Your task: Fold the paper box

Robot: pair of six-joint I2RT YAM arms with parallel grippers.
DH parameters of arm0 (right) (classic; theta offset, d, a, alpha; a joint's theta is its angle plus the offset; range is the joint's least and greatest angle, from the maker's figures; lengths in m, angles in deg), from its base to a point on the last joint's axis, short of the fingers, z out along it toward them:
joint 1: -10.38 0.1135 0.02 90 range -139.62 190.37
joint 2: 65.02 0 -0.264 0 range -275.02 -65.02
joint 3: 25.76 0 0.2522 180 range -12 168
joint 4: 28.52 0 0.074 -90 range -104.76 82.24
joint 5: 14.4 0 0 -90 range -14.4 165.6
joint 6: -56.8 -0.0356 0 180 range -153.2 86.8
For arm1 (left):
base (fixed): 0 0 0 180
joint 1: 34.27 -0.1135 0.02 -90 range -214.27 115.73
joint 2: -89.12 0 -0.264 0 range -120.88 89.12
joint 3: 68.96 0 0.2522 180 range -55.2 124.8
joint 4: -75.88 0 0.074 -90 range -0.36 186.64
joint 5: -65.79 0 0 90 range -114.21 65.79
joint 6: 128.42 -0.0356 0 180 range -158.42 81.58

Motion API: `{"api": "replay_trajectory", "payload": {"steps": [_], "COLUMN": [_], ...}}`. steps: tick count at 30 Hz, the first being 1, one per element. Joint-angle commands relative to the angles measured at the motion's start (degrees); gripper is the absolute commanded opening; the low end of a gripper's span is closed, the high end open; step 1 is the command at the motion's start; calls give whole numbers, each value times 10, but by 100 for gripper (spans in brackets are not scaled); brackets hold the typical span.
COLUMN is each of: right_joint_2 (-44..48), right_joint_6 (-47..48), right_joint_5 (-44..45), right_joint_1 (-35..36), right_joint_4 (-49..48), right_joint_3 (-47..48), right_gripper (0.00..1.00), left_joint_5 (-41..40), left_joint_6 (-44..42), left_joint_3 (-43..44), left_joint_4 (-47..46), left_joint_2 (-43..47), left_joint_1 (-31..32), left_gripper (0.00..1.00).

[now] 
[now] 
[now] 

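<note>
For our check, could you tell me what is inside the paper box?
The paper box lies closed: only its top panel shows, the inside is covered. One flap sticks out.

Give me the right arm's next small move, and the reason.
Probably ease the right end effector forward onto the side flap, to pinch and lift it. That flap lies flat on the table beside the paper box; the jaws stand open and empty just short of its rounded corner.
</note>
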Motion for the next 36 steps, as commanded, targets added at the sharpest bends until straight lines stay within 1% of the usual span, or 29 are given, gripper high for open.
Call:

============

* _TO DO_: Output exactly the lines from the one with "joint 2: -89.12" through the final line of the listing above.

* _OUTPUT OF THE EXERCISE_:
joint 2: -89.12 0 -0.264 0 range -120.88 89.12
joint 3: 68.96 0 0.2522 180 range -55.2 124.8
joint 4: -75.88 0 0.074 -90 range -0.36 186.64
joint 5: -65.79 0 0 90 range -114.21 65.79
joint 6: 128.42 -0.0356 0 180 range -158.42 81.58

Motion API: `{"api": "replay_trajectory", "payload": {"steps": [_], "COLUMN": [_], ...}}`. steps: tick count at 30 Hz, the first being 1, one per element. Joint-angle commands relative to the angles measured at the motion's start (degrees); gripper is the absolute commanded opening; the low end of a gripper's span is closed, the high end open; step 1 is the command at the motion's start; calls give whole numbers, each value times 10, but by 100 for gripper (spans in brackets are not scaled); brackets hold the typical span.
COLUMN is each of: right_joint_2 (-44..48), right_joint_6 (-47..48), right_joint_5 (-44..45), right_joint_1 (-35..36), right_joint_4 (-49..48), right_joint_3 (-47..48), right_gripper (0.00..1.00), left_joint_5 (-41..40), left_joint_6 (-44..42), left_joint_3 (-43..44), left_joint_4 (-47..46), left_joint_2 (-43..47), left_joint_1 (-31..32), left_gripper (0.00..1.00).

[now] 
[now] 
[now] 

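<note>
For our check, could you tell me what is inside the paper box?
The paper box lies closed: only its top panel shows, the inside is covered. One flap sticks out.

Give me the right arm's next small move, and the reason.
Probably ease the right end effector forward onto the side flap, to pinch and lift it. That flap lies flat on the table beside the paper box; the jaws stand open and empty just short of its rounded corner.
</note>
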Motion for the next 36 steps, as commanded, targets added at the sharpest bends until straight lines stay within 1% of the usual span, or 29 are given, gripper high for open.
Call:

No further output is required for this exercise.